The Coffee Table

257

Free Fowl

After an hour and a half at my attorney’s office finalizing my “estate documents” (this term makes me feel like a much wealthier woman than I am), I went to the bank to install these important papers in my safe box, the post office to pick up mail, dropped my car at Wallie-World for an oil change, did my grocery shopping, picked up my car, drove to the vet to pick up animal meds, and finally went home—tired.

While removing groceries from the veritable hurricane of plastic bags, I discovered a rotisserie chicken that I did not buy.  It was still warm.  OMG.  The poor woman in front of me in the checkout line. She got home and her intended dinner was not in her bevy of bags. 

I felt awful.  I wanted to drive back to Wal-Mart and ask the associate who scanned my groceries if she could track down the woman she checked out before me, based on debit card info or something.  And then what?  I would call this stranger and say—“You!  I have your chicken!”  

Tempting. I hated thinking of her swearing at her kitchen counter because her dinner plans had been foiled. She had inadvertently left the ‘chicken bag’ on the twirly bag dispenser, and I had inadvertently put it in my basket.  (From now on I will do an inspection before I start putting the bags in my buggy.) 

If I was the one who was missing something, I could handle it better.  I would holler at Wal-Mart (in the privacy of my own home) about how their clerks should better supervise their bags—(Heaven forbid they should be human and miss one every now and again), and I would curse myself for not double-checking that I picked up all my purchases.  Then I’d get over it.  And move on.  

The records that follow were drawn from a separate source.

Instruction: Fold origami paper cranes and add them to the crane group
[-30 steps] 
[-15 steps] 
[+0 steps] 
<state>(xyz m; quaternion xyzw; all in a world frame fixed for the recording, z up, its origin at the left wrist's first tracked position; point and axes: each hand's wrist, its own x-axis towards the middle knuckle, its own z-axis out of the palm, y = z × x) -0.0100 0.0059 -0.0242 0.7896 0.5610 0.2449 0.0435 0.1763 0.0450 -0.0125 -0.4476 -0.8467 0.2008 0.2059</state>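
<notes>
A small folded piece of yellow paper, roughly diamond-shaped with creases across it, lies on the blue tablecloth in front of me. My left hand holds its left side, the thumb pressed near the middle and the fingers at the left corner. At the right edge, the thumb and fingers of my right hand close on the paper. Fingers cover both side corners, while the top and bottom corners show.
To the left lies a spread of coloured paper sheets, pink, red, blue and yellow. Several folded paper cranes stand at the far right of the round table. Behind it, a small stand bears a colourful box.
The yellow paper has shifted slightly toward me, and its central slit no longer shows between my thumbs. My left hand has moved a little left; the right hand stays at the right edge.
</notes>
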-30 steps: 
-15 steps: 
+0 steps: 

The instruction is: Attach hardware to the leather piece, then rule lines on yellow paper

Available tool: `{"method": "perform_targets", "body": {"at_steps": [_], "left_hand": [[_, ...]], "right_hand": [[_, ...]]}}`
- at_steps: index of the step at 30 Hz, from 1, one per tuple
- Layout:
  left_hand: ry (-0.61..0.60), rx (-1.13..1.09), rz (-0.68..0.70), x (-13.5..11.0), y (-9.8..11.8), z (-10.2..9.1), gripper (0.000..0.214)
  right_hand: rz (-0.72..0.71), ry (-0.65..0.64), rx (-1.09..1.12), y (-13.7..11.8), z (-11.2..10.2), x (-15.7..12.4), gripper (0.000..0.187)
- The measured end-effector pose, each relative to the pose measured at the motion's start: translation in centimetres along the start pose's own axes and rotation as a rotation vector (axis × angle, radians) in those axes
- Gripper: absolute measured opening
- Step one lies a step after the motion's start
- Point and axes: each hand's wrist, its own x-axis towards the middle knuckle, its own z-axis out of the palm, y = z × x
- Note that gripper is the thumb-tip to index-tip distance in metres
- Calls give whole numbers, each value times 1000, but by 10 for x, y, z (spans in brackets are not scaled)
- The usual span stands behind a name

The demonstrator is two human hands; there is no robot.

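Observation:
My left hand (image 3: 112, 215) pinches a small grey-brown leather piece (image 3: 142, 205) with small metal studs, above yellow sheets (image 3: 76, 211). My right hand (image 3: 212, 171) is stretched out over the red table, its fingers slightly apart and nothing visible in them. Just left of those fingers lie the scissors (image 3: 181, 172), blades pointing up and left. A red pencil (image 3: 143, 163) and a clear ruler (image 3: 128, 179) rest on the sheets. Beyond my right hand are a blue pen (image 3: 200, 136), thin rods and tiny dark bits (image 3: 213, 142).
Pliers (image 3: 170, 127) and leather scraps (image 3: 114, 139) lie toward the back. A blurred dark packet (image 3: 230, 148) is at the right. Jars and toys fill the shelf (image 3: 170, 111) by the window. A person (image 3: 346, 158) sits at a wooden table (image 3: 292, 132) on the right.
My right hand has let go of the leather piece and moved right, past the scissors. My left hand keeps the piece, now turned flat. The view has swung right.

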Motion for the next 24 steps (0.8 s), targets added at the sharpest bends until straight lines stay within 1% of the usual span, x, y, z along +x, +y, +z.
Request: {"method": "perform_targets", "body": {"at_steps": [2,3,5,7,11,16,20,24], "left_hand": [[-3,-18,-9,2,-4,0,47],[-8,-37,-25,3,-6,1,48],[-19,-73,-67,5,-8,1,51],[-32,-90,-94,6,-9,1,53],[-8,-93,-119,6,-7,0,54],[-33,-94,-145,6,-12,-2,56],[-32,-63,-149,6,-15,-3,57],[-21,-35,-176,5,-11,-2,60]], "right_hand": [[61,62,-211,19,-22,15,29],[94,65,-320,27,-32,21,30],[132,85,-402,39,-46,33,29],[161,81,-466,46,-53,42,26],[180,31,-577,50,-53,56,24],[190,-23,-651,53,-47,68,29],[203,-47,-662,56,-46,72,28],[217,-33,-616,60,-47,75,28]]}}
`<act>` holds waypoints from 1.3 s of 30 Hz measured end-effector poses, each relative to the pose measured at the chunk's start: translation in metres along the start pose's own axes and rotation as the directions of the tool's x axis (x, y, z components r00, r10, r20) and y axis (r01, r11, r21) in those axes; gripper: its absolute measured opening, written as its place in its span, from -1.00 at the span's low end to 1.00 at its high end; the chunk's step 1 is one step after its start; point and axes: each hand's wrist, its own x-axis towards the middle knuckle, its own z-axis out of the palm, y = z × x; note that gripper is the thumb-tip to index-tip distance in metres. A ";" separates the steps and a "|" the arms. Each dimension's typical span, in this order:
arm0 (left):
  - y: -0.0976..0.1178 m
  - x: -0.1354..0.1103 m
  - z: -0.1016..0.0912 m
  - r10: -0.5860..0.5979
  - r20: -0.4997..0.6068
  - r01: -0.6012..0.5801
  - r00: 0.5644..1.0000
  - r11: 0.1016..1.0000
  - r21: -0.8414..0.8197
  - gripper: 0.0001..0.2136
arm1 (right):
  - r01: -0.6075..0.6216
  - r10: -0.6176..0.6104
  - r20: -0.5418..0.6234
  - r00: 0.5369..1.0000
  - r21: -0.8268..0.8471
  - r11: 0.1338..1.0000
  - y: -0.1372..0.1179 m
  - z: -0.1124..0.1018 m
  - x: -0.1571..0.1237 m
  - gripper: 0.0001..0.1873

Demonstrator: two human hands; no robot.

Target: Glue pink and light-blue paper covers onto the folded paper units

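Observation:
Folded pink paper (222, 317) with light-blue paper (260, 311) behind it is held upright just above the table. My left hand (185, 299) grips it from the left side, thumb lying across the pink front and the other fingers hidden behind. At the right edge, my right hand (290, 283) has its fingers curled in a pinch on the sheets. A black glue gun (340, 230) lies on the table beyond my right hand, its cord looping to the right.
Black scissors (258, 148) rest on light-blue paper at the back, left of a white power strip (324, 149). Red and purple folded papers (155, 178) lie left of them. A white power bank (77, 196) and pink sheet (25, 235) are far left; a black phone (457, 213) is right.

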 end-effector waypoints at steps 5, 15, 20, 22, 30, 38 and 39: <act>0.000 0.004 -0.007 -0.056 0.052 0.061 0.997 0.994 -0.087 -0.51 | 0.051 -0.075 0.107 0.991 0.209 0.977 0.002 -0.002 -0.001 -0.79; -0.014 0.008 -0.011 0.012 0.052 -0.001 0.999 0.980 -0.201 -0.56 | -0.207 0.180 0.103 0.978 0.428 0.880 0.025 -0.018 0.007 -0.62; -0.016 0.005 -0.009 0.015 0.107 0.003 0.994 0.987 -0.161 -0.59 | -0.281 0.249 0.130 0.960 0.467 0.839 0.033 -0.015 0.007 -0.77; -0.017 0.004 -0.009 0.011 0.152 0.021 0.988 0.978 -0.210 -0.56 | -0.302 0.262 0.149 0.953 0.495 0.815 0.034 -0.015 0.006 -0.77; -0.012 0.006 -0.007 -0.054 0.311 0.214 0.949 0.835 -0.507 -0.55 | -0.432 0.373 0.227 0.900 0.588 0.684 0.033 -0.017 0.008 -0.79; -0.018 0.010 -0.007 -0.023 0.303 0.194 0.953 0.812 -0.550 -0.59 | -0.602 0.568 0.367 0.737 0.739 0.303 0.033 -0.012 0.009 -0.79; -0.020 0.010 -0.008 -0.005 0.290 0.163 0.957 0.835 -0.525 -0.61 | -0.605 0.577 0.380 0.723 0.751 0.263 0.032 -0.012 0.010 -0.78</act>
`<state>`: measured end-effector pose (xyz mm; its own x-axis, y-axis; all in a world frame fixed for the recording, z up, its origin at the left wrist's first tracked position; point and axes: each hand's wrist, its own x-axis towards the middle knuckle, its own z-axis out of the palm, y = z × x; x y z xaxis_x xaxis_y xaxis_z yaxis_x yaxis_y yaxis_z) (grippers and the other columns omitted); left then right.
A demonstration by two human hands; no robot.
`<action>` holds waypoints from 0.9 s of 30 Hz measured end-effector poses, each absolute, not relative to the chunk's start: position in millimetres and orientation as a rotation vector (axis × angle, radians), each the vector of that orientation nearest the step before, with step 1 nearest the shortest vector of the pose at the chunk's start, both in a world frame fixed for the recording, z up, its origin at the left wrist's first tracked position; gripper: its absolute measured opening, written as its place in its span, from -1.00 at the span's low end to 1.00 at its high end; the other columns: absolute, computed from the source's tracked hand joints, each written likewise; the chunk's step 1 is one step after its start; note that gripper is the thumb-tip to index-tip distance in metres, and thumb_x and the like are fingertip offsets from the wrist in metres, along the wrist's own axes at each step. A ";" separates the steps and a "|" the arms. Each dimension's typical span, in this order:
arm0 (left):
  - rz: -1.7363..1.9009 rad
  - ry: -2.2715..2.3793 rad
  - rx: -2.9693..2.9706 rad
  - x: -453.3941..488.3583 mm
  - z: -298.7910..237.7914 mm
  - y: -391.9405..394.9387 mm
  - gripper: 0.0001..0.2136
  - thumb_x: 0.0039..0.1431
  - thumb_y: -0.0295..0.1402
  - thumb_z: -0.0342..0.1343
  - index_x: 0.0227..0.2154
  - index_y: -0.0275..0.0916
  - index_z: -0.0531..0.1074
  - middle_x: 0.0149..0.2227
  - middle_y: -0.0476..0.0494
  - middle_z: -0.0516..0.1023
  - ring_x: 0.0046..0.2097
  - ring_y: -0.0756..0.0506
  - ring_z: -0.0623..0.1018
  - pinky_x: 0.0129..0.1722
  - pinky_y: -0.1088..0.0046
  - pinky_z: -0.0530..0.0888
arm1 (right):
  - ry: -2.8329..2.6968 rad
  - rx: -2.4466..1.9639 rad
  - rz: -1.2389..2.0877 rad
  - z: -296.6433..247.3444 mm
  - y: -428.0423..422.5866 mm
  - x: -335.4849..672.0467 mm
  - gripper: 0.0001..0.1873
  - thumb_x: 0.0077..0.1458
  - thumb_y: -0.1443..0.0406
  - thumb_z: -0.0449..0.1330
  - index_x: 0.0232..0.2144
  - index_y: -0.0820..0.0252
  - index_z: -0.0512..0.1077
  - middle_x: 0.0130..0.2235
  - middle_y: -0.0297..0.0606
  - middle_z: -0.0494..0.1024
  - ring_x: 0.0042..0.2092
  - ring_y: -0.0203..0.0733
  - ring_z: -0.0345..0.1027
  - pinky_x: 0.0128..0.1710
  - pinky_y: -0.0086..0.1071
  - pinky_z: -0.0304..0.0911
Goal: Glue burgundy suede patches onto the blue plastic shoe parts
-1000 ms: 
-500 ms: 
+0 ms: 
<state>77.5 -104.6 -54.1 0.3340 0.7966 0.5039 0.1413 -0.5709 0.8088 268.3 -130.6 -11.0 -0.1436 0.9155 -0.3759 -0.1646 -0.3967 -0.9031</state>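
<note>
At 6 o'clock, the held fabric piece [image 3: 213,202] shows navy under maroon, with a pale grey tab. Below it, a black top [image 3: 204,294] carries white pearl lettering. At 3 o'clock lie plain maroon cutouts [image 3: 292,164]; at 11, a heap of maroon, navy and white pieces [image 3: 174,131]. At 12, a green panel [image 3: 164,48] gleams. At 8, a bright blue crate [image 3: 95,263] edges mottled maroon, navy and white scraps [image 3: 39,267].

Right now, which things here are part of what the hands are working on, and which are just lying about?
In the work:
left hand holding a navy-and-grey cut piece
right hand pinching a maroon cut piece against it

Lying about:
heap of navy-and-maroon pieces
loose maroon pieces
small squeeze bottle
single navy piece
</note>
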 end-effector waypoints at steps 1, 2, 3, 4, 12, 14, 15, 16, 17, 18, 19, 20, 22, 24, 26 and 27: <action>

But when I have taken somebody else’s belongings, it’s far worse on my psyche.  I know the poor woman is swearing.  Mad at Walmart, herself, and likely the unknown person (me) who wound up with her missing item (chicken).  And I can’t bear it.  I want to do penance.  I want to make it right. 

I don’t eat much meat.  And if I am going to eat it, I prefer to cook it myself, so I can control the amount of salt, sugar, or other undesirable additive that goes into the recipe.  But taking the chicken back to Walmart would take another hour, minimum.  And it wasn’t very likely they could track down it’s owner. And probably since it’s been in my hands—and my house—Walmart wouldn’t be allowed to pass it on.  So I thought it best to eat the damned thing out of respect for the woman who paid for it.  Illogical, perhaps.  But that was my thinking.  

I had a taste of it for lunch.  (Nothing to write home about.) Then I deboned the remainder for chicken salad.  If only I could invite its owner over for a sandwich.

knew there was something about this grocery bag set-up that disturbed me.  I thought it was  merely the wanton use of plastic—but there’s more to it.  If the bags had been paper, and there had been a “bag boy” loading the groceries into the paper bags, this human error of leaving your family’s dinner behind would be less likely to happen.  And bag boys would be making a paycheck.  And I wouldn’t feel bad. 

So, if you’re reading this, and you lost a chicken, thank you.  If we meet again, you get a free fowl—on me.